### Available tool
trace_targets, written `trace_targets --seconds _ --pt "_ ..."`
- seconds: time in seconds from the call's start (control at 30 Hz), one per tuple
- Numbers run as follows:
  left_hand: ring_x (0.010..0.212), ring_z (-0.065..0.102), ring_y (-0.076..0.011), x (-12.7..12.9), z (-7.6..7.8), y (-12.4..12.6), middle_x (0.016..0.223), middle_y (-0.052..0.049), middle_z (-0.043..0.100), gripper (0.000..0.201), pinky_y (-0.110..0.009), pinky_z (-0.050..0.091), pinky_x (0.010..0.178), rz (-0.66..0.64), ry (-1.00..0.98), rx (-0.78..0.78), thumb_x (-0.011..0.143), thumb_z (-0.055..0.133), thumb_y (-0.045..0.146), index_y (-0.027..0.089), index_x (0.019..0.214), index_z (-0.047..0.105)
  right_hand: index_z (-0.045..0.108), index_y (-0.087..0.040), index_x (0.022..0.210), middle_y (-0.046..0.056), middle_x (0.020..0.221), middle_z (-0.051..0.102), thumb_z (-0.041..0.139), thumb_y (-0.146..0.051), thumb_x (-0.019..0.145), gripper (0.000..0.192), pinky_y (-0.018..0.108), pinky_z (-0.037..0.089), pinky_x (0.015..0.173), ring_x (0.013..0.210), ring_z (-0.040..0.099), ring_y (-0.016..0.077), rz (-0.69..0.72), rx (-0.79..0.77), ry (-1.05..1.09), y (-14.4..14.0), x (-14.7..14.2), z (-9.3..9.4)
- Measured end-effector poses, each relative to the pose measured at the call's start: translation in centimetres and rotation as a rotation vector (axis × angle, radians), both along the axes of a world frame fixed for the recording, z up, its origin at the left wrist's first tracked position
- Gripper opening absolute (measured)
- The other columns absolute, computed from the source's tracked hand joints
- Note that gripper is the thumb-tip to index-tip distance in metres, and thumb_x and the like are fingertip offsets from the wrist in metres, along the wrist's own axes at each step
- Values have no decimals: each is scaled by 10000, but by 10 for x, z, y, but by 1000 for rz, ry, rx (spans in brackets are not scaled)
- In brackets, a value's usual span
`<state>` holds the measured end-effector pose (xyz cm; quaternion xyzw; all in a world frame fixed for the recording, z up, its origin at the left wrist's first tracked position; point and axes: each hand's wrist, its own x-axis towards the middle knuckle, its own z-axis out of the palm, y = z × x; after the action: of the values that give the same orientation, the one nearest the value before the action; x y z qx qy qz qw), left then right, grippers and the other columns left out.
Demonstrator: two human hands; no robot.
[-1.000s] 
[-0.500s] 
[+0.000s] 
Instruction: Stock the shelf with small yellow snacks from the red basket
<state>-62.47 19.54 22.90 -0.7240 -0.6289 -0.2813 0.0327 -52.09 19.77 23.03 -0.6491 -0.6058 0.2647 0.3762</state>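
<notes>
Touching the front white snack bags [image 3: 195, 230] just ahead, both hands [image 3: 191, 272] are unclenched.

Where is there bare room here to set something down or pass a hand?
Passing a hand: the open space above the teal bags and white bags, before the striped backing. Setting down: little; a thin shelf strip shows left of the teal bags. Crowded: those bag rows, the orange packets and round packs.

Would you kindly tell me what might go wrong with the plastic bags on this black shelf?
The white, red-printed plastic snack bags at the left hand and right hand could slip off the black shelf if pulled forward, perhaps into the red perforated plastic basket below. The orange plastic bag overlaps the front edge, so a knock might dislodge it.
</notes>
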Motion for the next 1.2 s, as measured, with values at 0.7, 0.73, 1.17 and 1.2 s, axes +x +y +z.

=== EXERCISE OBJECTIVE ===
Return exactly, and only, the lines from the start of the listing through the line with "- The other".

=== SOLVED PROBLEM ===
### Available tool
trace_targets, written `trace_targets --seconds _ --pt "_ ..."`
- seconds: time in seconds from the call's start (control at 30 Hz), one per tuple
- Numbers run as follows:
  left_hand: ring_x (0.010..0.212), ring_z (-0.065..0.102), ring_y (-0.076..0.011), x (-12.7..12.9), z (-7.6..7.8), y (-12.4..12.6), middle_x (0.016..0.223), middle_y (-0.052..0.049), middle_z (-0.043..0.100), gripper (0.000..0.201), pinky_y (-0.110..0.009), pinky_z (-0.050..0.091), pinky_x (0.010..0.178), rz (-0.66..0.64), ry (-1.00..0.98), rx (-0.78..0.78), thumb_x (-0.011..0.143), thumb_z (-0.055..0.133), thumb_y (-0.045..0.146), index_y (-0.027..0.089), index_x (0.019..0.214), index_z (-0.047..0.105)
  right_hand: index_z (-0.045..0.108), index_y (-0.087..0.040), index_x (0.022..0.210), middle_y (-0.046..0.056), middle_x (0.020..0.221), middle_z (-0.051..0.102), thumb_z (-0.041..0.139), thumb_y (-0.146..0.051), thumb_x (-0.019..0.145), gripper (0.000..0.192), pinky_y (-0.018..0.108), pinky_z (-0.037..0.089), pinky_x (0.015..0.173), ring_x (0.013..0.210), ring_z (-0.040..0.099), ring_y (-0.016..0.077), rz (-0.69..0.72), rx (-0.79..0.77), ry (-1.05..1.09), y (-14.4..14.0), x (-14.7..14.2), z (-9.3..9.4)
- Measured end-effector poses, each relative to the pose measured at the call's start: translation in centimetres and rotation as a rotation vector (axis × angle, radians), both along the axes of a world frame fixed for the recording, z up, its origin at the left wrist's first tracked position
- Gripper opening absolute (measured)
- The other columns absolute, computed from the source's tracked hand joints

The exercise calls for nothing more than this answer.